Using Psyco to speed up python execution to the same level as the compilation language, psycopython
This article describes how to use Psyco to speed up python execution to the same level as the compilation language. The specific implementation method is as follows:
1. Install PsycoIt has two installation methods: source code and binary code:
If you use the source code for installation, you need to call the python setup. py install command in the source code directory to compile and generate the psyco sub-directory, and then copy the sub-directory to the site-packages directory of python.
If you use the binary code method to install, download the appropriate binary file according to the python and psyco version table in the URL list, decompress the package to generate a psyco-1.x directory, copy the entire psyco directory under this directory to the site-packages directory of python.
Ii. Instructions for useAdd the following two sentences before the source file for efficiency optimization:
Copy codeThe Code is as follows: import psyco
Psyco. full ()
In addition, you can use psyco. profile () to analyze large programs to determine which functions are most worth compiling.
The psyco. log () function is used to record information obtained by profile (). It can be run more quickly next time.
Psyco. bind (myfunc) specifies that the function myfunc can be compiled to achieve more refined control than full.
Psyco. proxy (f) creates a new function whose code is compiled by f to obtain the binary code.
Iii. Example:
The psyco_test.py file code is as follows:
Copy codeThe Code is as follows :#! /Usr/bin/python
# Filename: psyco_test.py
Import math, timeit, psyco
Def TestA ():
Res, loopcnt = 0.0, 100
For I in range (loopcnt ):
For j in range (loopcnt ):
For k in range (loopcnt ):
Res = res + math. sin (I + j + k)
If _ name _ = '_ main __':
TestB = psyco. proxy (TestA)
Ta = timeit. Timer ("TestA ()", "from _ main _ import TestA ")
Tb = timeit. Timer ("TestB ()", "from _ main _ import TestB ")
Print ("TestA (): %. 2fs" % (ta. timeit (10 )))
Print ("TestB (): %. 2fs" % (tb. timeit (10 )))
The running result is as follows:
Copy codeThe Code is as follows: jobin @ jobin-desktop :~ /Work/python/psyco $ python psyco_test.py
TestA (): 4.41 s
TestB (): 1.63 s
The execution speed of functions processed by psyco is about 4 times faster, similar to what the author claims.
I hope this article will help you with Python programming.
Which of Ruby and Python processes faster?
Well. Some people say ruby is faster. It's just fast development. Some people say python is faster. Ruby is developing later, and in some cases it is indeed faster than python. However, python is written in C at the underlying layer. Its script execution efficiency is quite high. These gaps are negligible.

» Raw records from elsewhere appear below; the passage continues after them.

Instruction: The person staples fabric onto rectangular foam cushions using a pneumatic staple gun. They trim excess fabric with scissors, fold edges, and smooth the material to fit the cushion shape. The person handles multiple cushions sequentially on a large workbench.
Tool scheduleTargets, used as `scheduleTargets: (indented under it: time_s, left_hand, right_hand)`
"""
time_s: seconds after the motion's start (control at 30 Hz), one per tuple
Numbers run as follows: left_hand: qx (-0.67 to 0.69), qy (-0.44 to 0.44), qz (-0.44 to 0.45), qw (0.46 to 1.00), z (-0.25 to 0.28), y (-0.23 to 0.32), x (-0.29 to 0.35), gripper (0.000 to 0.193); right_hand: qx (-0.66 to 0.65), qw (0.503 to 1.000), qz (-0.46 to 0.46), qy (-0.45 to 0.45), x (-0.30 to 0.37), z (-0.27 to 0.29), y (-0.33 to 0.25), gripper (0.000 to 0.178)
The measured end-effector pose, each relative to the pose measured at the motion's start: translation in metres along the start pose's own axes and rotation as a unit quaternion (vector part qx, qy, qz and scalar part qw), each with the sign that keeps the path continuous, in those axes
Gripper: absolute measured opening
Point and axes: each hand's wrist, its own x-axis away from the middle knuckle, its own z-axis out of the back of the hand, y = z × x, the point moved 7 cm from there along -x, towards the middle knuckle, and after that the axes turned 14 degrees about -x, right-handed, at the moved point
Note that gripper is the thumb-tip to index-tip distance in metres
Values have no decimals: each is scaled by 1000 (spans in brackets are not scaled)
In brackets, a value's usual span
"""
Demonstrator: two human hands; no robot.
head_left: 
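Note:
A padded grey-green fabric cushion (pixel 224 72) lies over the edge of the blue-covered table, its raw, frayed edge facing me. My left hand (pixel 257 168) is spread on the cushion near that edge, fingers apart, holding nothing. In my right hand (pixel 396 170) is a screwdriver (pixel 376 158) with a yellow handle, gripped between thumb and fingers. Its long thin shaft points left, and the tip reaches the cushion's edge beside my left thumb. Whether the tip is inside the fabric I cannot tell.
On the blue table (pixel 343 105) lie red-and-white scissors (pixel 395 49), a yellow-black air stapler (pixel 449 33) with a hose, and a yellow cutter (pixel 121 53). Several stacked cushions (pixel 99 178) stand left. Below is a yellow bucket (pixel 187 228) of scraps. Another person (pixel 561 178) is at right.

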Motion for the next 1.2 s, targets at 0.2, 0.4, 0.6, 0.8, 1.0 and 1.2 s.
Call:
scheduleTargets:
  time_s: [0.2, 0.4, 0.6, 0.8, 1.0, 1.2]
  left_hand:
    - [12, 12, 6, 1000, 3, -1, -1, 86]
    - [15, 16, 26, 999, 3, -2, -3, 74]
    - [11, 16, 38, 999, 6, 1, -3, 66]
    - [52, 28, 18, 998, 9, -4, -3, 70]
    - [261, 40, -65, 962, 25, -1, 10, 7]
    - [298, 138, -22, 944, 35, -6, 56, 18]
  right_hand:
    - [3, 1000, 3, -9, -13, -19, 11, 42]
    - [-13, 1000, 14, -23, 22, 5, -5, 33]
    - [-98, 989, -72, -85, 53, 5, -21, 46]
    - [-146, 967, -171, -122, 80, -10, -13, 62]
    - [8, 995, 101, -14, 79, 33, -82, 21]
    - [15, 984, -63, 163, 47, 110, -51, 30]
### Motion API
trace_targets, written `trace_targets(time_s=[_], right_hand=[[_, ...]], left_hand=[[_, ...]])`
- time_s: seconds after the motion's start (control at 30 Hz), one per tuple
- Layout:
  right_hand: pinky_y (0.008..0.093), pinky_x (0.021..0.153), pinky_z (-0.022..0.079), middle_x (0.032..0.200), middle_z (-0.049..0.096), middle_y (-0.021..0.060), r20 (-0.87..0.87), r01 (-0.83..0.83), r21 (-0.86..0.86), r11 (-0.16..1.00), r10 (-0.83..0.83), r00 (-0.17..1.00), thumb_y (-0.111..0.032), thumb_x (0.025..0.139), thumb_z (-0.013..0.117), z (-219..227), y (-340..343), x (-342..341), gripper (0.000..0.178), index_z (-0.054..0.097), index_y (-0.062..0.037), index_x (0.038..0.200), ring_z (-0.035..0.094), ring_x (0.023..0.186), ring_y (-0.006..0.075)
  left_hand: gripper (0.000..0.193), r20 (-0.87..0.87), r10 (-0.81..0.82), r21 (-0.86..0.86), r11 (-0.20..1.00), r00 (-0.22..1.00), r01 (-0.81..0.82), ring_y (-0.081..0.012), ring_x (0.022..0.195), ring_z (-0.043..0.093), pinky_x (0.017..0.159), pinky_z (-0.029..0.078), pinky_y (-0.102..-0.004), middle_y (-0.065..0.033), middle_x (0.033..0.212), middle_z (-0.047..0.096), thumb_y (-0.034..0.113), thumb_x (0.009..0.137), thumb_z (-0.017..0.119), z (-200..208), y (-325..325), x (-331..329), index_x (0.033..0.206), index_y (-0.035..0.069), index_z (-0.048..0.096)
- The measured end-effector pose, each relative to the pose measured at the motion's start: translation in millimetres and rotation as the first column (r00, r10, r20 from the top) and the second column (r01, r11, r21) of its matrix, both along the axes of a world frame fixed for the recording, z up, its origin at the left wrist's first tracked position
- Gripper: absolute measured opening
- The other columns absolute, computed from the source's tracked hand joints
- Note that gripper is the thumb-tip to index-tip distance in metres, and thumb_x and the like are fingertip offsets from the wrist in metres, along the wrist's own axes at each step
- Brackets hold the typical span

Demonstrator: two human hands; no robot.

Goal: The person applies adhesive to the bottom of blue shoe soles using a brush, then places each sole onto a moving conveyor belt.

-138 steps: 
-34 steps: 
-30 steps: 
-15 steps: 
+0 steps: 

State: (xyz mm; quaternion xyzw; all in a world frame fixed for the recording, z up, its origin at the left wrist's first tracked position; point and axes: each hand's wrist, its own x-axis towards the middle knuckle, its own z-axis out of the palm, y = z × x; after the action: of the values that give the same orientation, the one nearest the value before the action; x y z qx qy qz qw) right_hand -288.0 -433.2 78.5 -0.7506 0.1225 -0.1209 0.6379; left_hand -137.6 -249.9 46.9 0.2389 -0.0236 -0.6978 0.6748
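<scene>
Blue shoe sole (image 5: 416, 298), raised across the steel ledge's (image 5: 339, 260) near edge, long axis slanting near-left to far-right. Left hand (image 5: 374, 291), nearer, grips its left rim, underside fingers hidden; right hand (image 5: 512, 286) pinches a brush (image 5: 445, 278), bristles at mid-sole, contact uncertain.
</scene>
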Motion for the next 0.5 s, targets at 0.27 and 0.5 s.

Therefore, the speed of a program depends first on the algorithm. You can test the execution speed. Ruby is indeed developing fast in some fields. For example, the famous ruby on rail. And some ruby testing tools. There are also several well-known python programs, although not that epoch-making. But it is enough. In general, there are more python users and more supported libraries.
Python used to have a psyco optimization library and then converted it to pypy. However, the old version of psyco is easier to use. After that, the python speed is greatly improved. It's hard to say it's better than ruby. In specific fields, the optimization is obvious.
At the beginning, I chose ruby or python, but I still spent some time investigating it. In the end, ruby is somewhat "primitive", which is not open and flexible enough.
Language is a carrier used to express the ideas of programmers. In this regard, I feel that python is more powerful. Strong expressiveness. It is more suitable for me at that time. So I finally chose python.
The script language can be run only by the interpreter. Why can Python be used to write Pypy, which is more efficient than CPython?
However, since C is too close to the underlying layer, the JIT interpreter has many restrictions. (For example, No 64-bit JIT interpreter can be implemented by Psyco until the project dies.) Pypy is another way of thinking. It first implements a Python subset (note that it is not a complete python), called RPython. Then, we use RPython to implement the Python JIT interpreter. This RPython itself does not rely on the runtime interpreter, but is directly translated into C code (in fact, it can be translated into multiple types of target code, such as Java and C #) before compilation, essentially, it is a compilation language. Therefore, programs written in RPython will eventually be compiled with the code at the cost, which is essentially different from those written in C. Thanks to the powerful optimization capabilities of RPython, the final compilation result of RPython is basically equivalent to the efficiency of Direct Writing in C. The JIT interpreter implemented by this program is naturally not slow. The JIT Technology ensures the Efficiency Improvement of the Python program running on this interpreter.